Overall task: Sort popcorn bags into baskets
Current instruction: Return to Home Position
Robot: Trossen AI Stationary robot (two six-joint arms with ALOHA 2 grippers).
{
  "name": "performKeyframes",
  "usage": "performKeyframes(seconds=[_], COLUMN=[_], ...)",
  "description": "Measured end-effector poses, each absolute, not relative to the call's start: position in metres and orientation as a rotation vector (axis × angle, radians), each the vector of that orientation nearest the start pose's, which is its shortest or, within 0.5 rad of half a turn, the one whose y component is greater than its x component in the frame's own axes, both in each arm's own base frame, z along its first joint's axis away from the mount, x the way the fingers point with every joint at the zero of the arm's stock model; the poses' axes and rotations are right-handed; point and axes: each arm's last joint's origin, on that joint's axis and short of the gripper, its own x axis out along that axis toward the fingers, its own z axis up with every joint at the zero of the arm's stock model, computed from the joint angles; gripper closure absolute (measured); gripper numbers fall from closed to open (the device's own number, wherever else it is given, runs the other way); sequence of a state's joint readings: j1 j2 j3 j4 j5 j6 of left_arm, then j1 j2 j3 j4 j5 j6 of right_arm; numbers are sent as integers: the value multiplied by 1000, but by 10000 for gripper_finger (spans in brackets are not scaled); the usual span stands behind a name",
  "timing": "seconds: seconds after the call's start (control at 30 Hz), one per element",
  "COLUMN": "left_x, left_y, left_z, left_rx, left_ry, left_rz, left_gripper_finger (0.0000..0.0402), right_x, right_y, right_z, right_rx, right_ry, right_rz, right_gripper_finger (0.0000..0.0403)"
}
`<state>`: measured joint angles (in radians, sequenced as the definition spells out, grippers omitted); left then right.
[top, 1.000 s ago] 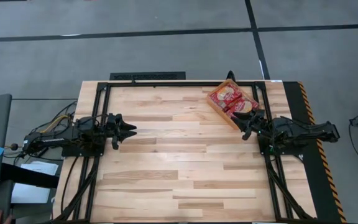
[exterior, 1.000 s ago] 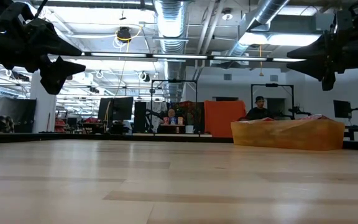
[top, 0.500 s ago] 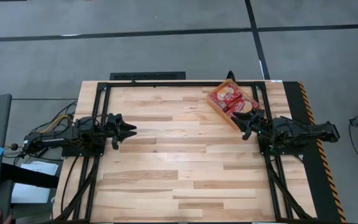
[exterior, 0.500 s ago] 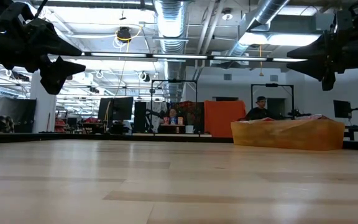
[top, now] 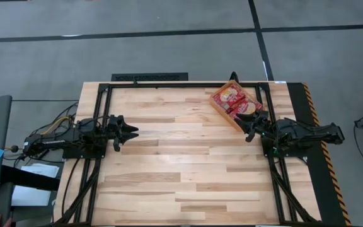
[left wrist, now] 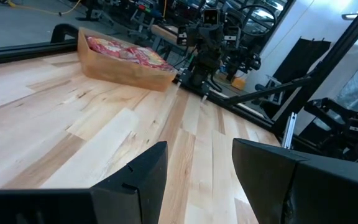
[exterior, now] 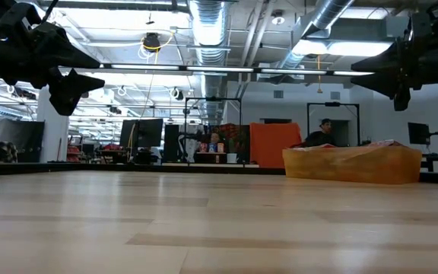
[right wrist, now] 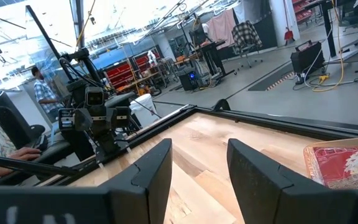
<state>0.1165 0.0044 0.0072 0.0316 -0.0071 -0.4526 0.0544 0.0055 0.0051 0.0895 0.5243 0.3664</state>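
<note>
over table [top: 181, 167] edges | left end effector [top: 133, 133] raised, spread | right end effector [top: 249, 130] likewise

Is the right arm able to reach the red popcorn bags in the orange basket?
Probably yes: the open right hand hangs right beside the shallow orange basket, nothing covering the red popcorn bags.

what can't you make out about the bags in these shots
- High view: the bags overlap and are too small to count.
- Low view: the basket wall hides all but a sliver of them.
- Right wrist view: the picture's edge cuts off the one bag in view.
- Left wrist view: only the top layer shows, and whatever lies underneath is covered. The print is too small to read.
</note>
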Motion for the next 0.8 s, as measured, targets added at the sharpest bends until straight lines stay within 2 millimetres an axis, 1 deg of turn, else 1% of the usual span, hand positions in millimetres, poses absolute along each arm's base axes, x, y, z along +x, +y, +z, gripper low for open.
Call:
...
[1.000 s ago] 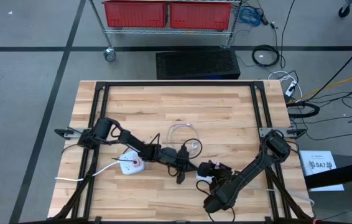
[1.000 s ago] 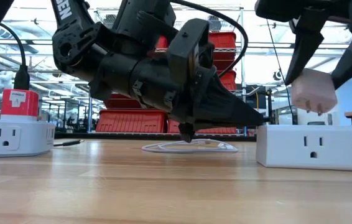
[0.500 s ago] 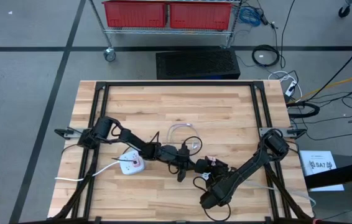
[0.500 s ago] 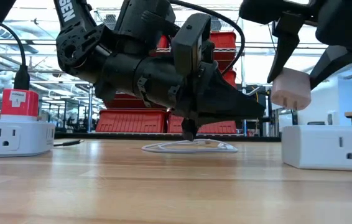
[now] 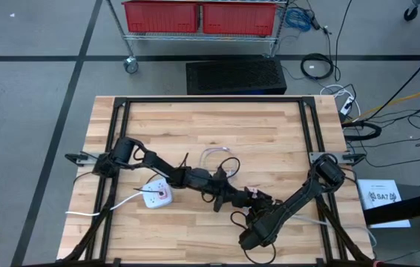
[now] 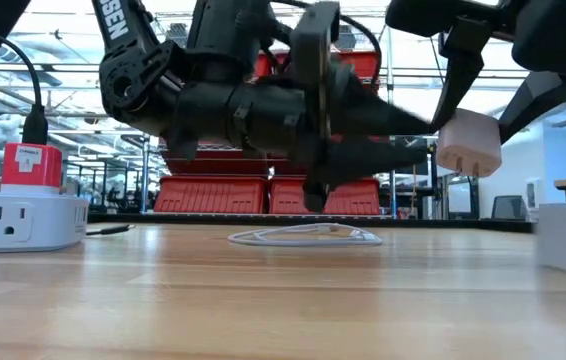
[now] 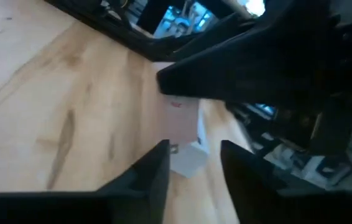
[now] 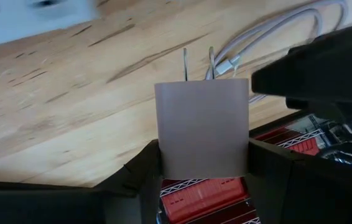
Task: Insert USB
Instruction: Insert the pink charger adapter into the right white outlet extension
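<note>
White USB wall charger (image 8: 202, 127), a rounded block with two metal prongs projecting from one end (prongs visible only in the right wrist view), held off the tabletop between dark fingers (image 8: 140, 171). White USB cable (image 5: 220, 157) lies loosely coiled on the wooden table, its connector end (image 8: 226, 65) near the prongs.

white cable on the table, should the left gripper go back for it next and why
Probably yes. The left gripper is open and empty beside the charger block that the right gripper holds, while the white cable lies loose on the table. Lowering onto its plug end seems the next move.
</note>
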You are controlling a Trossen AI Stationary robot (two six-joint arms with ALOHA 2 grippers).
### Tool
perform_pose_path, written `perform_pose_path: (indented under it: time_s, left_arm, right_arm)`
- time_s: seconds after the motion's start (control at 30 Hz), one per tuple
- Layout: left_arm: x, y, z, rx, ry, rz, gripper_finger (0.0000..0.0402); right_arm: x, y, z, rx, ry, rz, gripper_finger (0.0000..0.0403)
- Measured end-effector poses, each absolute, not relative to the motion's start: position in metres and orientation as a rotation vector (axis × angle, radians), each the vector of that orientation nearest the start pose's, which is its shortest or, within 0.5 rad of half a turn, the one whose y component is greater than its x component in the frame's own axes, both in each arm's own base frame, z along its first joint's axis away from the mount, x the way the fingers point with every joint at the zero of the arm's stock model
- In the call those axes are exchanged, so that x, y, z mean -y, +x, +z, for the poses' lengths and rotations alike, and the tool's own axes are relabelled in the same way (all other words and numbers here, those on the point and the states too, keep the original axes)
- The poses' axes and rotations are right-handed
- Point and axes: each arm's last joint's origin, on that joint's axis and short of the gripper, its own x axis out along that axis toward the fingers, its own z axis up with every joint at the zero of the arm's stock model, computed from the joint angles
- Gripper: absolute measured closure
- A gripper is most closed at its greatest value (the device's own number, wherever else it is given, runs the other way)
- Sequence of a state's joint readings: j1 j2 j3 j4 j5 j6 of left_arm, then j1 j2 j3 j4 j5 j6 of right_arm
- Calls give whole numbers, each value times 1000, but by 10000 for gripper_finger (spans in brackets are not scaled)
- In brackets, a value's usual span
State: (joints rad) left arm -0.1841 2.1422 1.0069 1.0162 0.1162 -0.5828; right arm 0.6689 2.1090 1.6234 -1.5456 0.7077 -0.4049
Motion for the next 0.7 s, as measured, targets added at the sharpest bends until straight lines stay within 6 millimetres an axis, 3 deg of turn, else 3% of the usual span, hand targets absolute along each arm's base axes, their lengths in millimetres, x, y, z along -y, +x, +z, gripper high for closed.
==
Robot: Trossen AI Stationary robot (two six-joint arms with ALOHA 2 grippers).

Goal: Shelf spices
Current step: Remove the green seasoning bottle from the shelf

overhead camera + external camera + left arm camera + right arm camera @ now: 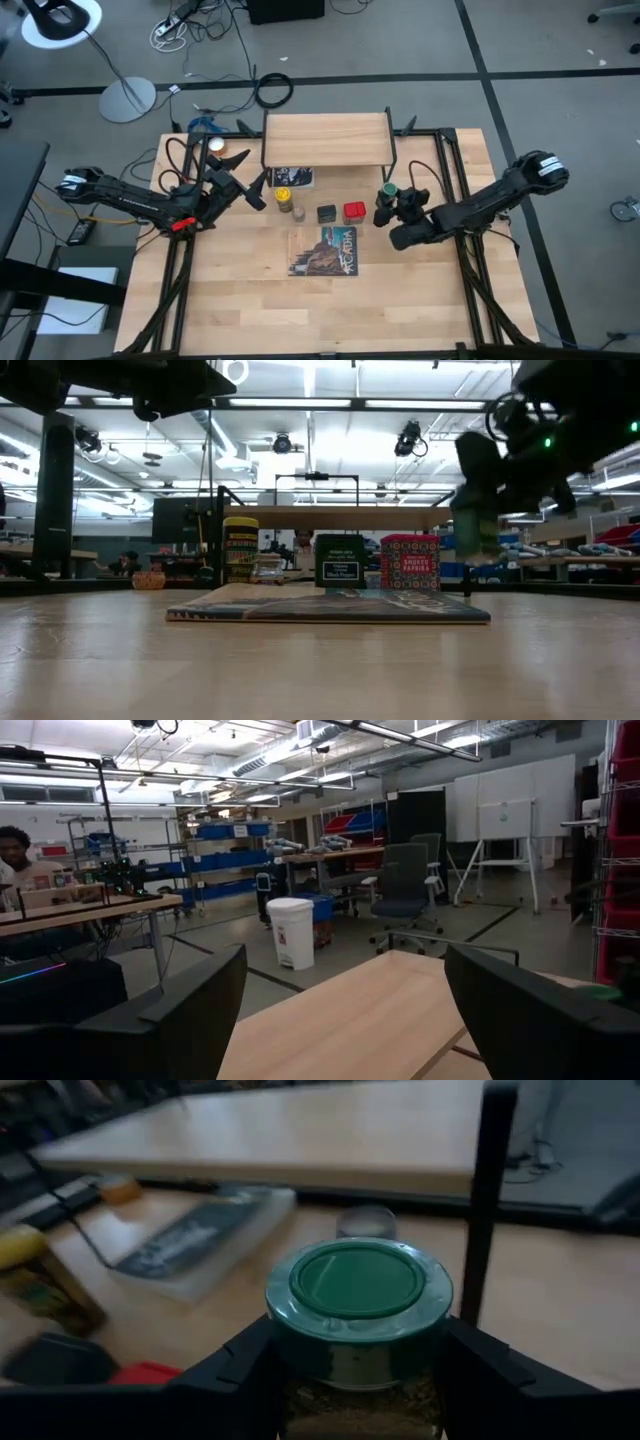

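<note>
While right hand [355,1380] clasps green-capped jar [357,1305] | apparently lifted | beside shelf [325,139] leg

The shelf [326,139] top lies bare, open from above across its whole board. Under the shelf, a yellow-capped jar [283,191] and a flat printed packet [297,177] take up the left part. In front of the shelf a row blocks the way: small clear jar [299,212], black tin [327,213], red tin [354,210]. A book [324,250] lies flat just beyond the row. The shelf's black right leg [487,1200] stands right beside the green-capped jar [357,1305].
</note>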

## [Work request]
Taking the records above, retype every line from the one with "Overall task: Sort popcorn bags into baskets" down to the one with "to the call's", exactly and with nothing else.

## [Result for this exercise]
Overall task: Sort popcorn bags into baskets
Current instruction: Return to Home Position
Robot: Trossen AI Stationary robot (two six-joint arms with ALOHA 2 grippers).
{
  "name": "performKeyframes",
  "usage": "performKeyframes(seconds=[_], COLUMN=[_], ...)",
  "description": "Measured end-effector poses, each absolute, not relative to the call's start: position in metres and orientation as a rotation vector (axis × angle, radians), each the vector of that orientation nearest the start pose's, which is its shortest or, within 0.5 rad of half a turn, the one whose y component is greater than its x component in the frame's own axes, both in each arm's own base frame, z along its first joint's axis away from the mount, x the way the fingers point with every joint at the zero of the arm's stock model; the poses' axes and rotations are right-handed; point and axes: each arm's last joint's origin, on that joint's axis and short of the gripper, its own x axis out along that axis toward the fingers, its own z axis up with every joint at the zero of the arm's stock model, computed from the joint angles; gripper closure absolute (measured); gripper numbers fall from closed to open (the device's own number, wherever else it is given, runs the other way); sequence of a state's joint readings: j1 j2 j3 j4 j5 j6 of left_arm, then j1 j2 j3 j4 j5 j6 of right_arm; numbers are sent as integers: the value multiplied by 1000, but by 10000 for gripper_finger (spans in brackets are not scaled); the usual span stands behind a name",

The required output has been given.